Records for this task
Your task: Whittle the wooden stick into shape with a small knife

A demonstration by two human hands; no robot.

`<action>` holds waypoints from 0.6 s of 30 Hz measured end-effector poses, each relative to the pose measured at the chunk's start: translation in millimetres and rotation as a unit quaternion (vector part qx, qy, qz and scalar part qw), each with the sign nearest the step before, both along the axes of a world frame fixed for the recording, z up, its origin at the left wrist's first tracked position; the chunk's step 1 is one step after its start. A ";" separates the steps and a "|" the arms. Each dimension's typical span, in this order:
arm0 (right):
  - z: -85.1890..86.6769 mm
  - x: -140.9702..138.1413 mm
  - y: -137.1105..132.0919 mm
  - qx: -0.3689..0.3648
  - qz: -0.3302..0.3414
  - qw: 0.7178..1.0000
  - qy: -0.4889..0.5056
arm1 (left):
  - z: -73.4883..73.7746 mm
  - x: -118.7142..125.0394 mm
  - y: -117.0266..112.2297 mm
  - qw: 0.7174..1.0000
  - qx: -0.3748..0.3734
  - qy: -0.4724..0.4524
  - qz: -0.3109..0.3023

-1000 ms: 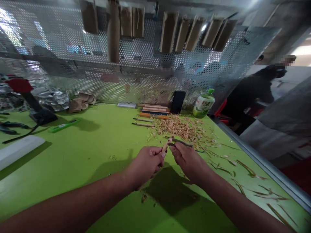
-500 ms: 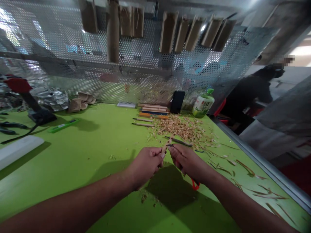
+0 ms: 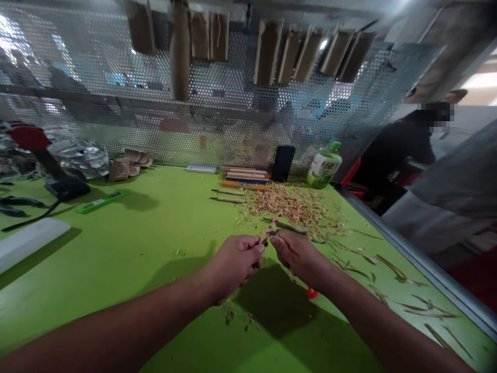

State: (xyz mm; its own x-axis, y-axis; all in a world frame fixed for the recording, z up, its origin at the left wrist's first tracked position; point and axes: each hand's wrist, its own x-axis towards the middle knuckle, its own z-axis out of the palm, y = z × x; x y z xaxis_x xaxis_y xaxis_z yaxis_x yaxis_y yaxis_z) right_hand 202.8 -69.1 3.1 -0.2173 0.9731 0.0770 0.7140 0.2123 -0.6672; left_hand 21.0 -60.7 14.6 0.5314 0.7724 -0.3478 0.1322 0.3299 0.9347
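My left hand [image 3: 233,264] is closed around a thin light wood stick [image 3: 267,234], whose tip points up and away between my hands. My right hand [image 3: 298,256] presses close against the stick, gripping a small tool with a dark tip [image 3: 273,233]. The red end of that tool [image 3: 312,293] seems to show below my right hand, though most of it is hidden. Just beyond my fingers, a slender dark tool [image 3: 289,226] lies by a heap of wood shavings [image 3: 287,204] on the green table [image 3: 163,243].
Several wooden sticks [image 3: 229,195] lie beyond the shavings, near a black phone [image 3: 283,163] and a green-capped bottle [image 3: 324,166]. A perforated metal panel [image 3: 116,119] stands behind the table. A metal table edge [image 3: 419,264] runs along the right, and a person in dark clothes [image 3: 411,140] stands beyond it.
My hands have stayed close together on the stick with only slight shifts. The red end below my right hand came into view after the oldest frame and now shows less than half a second ago.
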 end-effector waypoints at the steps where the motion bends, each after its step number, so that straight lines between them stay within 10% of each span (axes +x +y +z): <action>1: -0.5 -0.3 -0.2 0.017 -0.003 1.000 -0.021 | 0.7 0.2 -0.3 1.000 -0.002 0.002 0.003; 18: 6.9 -12.5 -1.6 -0.125 -0.078 0.986 0.081 | -13.2 -0.6 5.1 0.984 0.161 0.070 -0.003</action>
State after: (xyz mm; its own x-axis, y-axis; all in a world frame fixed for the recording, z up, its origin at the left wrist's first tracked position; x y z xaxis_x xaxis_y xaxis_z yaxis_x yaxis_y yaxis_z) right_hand 190.3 -70.7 10.0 -0.0690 0.9866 -0.1479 0.6039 -0.0767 -0.7933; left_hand 20.4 -55.6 1.4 0.5005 0.8517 -0.1554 0.2686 0.0179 0.9631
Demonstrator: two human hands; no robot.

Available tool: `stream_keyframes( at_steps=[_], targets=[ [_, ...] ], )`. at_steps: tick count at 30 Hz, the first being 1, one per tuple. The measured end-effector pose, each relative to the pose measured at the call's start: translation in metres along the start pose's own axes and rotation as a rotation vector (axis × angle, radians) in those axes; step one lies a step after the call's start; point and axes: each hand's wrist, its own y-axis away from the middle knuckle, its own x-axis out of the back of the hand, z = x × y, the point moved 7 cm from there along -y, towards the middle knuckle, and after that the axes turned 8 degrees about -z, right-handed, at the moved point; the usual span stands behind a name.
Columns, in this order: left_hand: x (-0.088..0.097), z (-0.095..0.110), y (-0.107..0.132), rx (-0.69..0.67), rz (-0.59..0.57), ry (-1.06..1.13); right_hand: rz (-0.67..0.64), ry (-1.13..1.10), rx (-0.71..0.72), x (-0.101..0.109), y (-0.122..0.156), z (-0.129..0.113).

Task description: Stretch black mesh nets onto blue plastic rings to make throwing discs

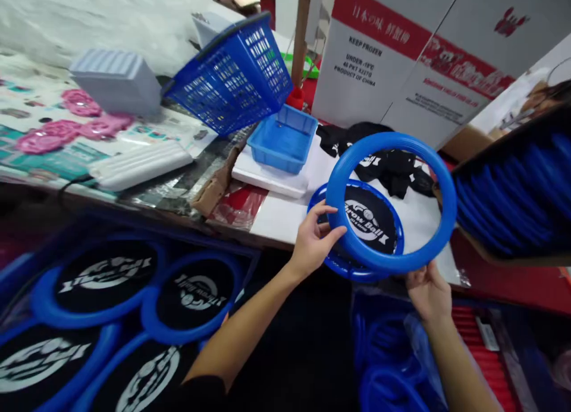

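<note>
A plain blue plastic ring (392,262) is held up above the table edge, its middle empty. My left hand (313,236) pinches its left rim between thumb and fingers. My right hand (429,290) grips the lower right rim from below, fingers partly hidden behind it. Beneath the ring, on the white work surface, lies a second blue ring (398,222) with a black fabric disc (370,219) in it, printed "Throw Ball" in white. Several black fabric pieces (390,171) lie behind, toward the carton.
Several finished-looking blue discs (191,296) fill a container at lower left. Stacked blue rings (513,186) stand in a box at right; more rings (388,352) lie below. A blue basket (232,73), light blue tray (285,141) and large white carton (379,55) line the back.
</note>
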Motion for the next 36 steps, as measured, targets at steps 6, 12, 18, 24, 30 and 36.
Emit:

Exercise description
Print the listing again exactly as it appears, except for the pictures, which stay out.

Problem solution
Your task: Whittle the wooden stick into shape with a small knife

A demonstration by two human hands; no robot.

`<action>` holds waypoints from 0.6 s of 30 Hz measured end-effector poses, each relative to the pose measured at the chunk's start: translation in millimetres and rotation as a unit quaternion (vector part qx, qy, qz and scalar part qw), each with the sign nearest the step before, both along the axes of a world frame fixed for the recording, z up, its origin at the left wrist's first tracked position; the chunk's step 1 is one step after its start. A ";" separates the steps and a "|" the arms. Each dimension's typical span, in this order:
arm0 (right):
  - z: -85.1890..86.6769 mm
  - x: -140.9702..138.1413 mm
  - y: -137.1105..132.0919 mm
  - qx: -0.3689..0.3648
  - qz: -0.3302..0.3414
  - qw: 0.7178..1.0000
  - qy: -0.4889..0.5056
arm1 (left):
  - z: -73.4883..73.7746 mm
  - x: -118.7142..125.0394 mm
  - y: -117.0266..112.2297 mm
  - qw: 0.7174..1.0000
  - qx: -0.3748..0.3734
  - qy: -0.4724..0.4524
  - qz: -0.3109..0.3023

-1000 ms: 
-500 ms: 
+0 ms: 

State: (xyz mm; its own x-axis, y-axis; all in a world frame fixed for the recording, z up, its origin at the left wrist's first tracked position; point and axes: each hand's wrist, its own x-axis towards the middle knuckle, its own z-axis out of the palm, y = z × x; x y z xaxis_x xaxis_y xaxis_z yaxis_x yaxis_y yaxis_z) right_hand 202.8 -69.1 3.1 -0.2173 0.9731 0.0770 0.7140 0.2123 -0.6672; left_hand 21.0 -60.7 14.6 0.5314 0.7724 -0.3478 0.1322 0.3299 0.9347
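My left hand [image 3: 233,264] is closed around a thin light wood stick [image 3: 267,234], whose tip points up and away between my hands. My right hand [image 3: 298,256] presses close against the stick, gripping a small tool with a dark tip [image 3: 273,233]. The red end of that tool [image 3: 312,293] seems to show below my right hand, though most of it is hidden. Just beyond my fingers, a slender dark tool [image 3: 289,226] lies by a heap of wood shavings [image 3: 287,204] on the green table [image 3: 163,243].
Several wooden sticks [image 3: 229,195] lie beyond the shavings, near a black phone [image 3: 283,163] and a green-capped bottle [image 3: 324,166]. A perforated metal panel [image 3: 116,119] stands behind the table. A metal table edge [image 3: 419,264] runs along the right, and a person in dark clothes [image 3: 411,140] stands beyond it.
My hands have stayed close together on the stick with only slight shifts. The red end below my right hand came into view after the oldest frame and now shows less than half a second ago.
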 end-effector waypoints at the steps where the motion bends, each after its step number, so that straight lines between them stay within 10% of each span (axes +x +y +z): <action>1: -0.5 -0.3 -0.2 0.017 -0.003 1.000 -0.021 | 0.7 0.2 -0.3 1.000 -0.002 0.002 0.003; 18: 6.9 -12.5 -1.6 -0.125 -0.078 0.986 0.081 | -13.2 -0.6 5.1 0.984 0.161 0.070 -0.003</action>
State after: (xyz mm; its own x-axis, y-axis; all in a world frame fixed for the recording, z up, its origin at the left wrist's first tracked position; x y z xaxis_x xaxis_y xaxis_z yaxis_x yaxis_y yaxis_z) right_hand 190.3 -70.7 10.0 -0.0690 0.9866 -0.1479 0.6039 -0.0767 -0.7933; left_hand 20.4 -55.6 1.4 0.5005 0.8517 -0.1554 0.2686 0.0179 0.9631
Demonstrator: two human hands; no robot.

Available tool: `stream_keyframes( at_steps=[_], targets=[ [_, ...] ], )`. at_steps: tick count at 30 Hz, the first being 1, one per tuple. The measured end-effector pose, each relative to the pose measured at the call's start: translation in metres along the start pose's own axes and rotation as a rotation vector (axis × angle, radians) in those axes; step one lies a step after the call's start; point and axes: each hand's wrist, its own y-axis away from the middle knuckle, its own x-axis out of the back of the hand, z = x × y, the point moved 7 cm from there along -y, towards the middle knuckle, and after that the axes turned 8 degrees about -z, right-handed, at the moved point; the usual span stands behind a name.
Columns, in this order: left_hand: x (-0.088..0.097), z (-0.095..0.110), y (-0.107..0.132), rx (-0.69..0.67), rz (-0.59..0.57), ry (-1.06..1.13); right_hand: rz (-0.67..0.64), ry (-1.13..1.10), rx (-0.71..0.72), x (-0.101..0.109), y (-0.122..0.156), z (-0.129..0.113).

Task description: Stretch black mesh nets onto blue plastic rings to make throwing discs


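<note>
A plain blue plastic ring (392,262) is held up above the table edge, its middle empty. My left hand (313,236) pinches its left rim between thumb and fingers. My right hand (429,290) grips the lower right rim from below, fingers partly hidden behind it. Beneath the ring, on the white work surface, lies a second blue ring (398,222) with a black fabric disc (370,219) in it, printed "Throw Ball" in white. Several black fabric pieces (390,171) lie behind, toward the carton.
Several finished-looking blue discs (191,296) fill a container at lower left. Stacked blue rings (513,186) stand in a box at right; more rings (388,352) lie below. A blue basket (232,73), light blue tray (285,141) and large white carton (379,55) line the back.
</note>
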Motion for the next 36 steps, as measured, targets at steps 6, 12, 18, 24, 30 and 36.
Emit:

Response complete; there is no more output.